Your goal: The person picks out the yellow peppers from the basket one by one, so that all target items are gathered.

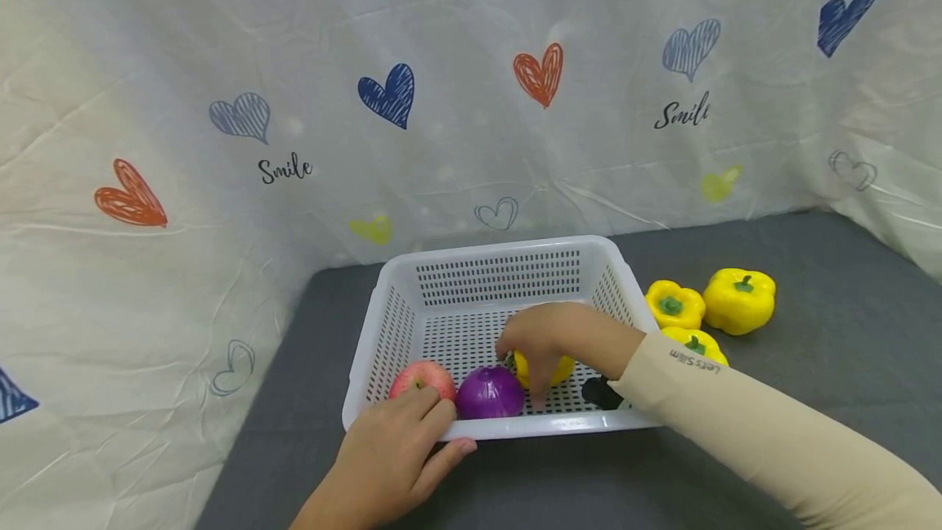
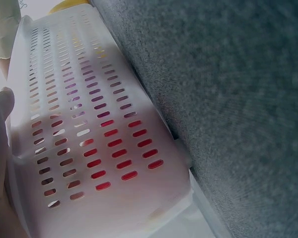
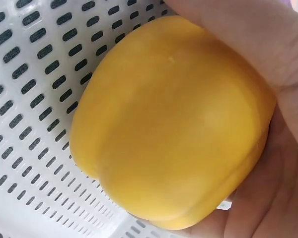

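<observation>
A white perforated plastic basket (image 1: 508,430) stands on the dark grey cloth. My left hand (image 1: 397,448) grips its near left rim, fingers over the edge and thumb outside; the thumb also shows in the left wrist view beside the basket's slotted wall (image 2: 99,208). Inside the basket, my right hand (image 1: 548,338) holds a yellow bell pepper (image 3: 174,124) between thumb and fingers, low over the slotted floor. A purple onion (image 1: 489,393) lies just left of that pepper. Left of the onion is a red apple (image 1: 423,380), partly hidden by my left fingers.
To the right of the basket sit three more yellow bell peppers: one at the back (image 1: 739,301), one beside the wall (image 1: 675,304), and one (image 1: 695,344) partly behind my right sleeve (image 1: 765,432). A small black object (image 1: 602,393) shows under the right wrist. A heart-printed curtain (image 1: 441,170) hangs behind.
</observation>
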### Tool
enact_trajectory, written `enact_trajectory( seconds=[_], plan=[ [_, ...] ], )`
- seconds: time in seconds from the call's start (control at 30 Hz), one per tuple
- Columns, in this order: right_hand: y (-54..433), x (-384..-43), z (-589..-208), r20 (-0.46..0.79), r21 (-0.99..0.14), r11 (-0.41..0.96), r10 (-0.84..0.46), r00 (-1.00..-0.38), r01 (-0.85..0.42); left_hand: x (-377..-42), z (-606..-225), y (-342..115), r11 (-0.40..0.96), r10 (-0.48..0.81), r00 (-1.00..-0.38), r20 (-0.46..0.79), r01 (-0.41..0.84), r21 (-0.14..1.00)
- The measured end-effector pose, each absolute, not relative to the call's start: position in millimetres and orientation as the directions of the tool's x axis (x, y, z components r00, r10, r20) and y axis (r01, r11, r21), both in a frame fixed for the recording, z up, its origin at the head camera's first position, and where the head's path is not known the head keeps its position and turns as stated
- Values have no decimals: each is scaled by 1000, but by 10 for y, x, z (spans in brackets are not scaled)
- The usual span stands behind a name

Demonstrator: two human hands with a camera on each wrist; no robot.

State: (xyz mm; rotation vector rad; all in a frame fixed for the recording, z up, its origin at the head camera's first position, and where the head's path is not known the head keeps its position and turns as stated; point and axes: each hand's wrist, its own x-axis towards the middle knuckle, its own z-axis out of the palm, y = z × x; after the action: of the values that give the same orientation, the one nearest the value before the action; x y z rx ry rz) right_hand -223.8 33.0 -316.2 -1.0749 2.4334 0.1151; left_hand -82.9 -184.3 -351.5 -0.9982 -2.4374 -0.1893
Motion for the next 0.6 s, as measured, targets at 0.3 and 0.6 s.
enact_trajectory(
  seconds=[0.3,0.6],
  plan=[
    [287,-2152,-3126,-458,-20,698,-643,-614,-716,-840,-3528,-1862,706,635,-580,510,704,-79],
    [379,-2208,-3160,-450,-76,668,-686,-572,-741,-823,-3528,-1858,706,635,-573,518,703,-87]
  ],
)
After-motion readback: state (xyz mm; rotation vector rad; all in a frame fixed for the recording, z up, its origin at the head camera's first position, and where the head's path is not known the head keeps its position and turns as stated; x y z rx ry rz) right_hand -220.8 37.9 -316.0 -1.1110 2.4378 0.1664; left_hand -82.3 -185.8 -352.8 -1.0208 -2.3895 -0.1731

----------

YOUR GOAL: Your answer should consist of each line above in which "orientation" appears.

ANSWER TO THE PROBLEM:
- The measured end-effector pose, each absolute, not relative to the call's start: position in millimetres and orientation as the directions of the tool's x axis (x, y, z components r00, r10, r20) and y axis (r01, r11, r21), both in a frame fixed for the recording, z up, its origin at the head camera's first position, and where the head's path is not known the head keeps its position and turns as stated
State: (xyz mm; rotation vector rad; all in a frame fixed for the recording, z up, its origin at the head camera's first position, and where the head's path is not known the head keeps its position and turns as stated; point and axes: each hand's wrist, its own x-axis towards the middle knuckle, its own z-axis out of the palm, y = z × x; after the action: of the values that give the same orientation, the one nearest the value before the action; x y z rx ry rz) right_hand -223.8 33.0 -316.2 -1.0749 2.4334 0.1151; left_hand -82.9 -184.3 -351.5 -0.9982 -2.4374 -0.1893

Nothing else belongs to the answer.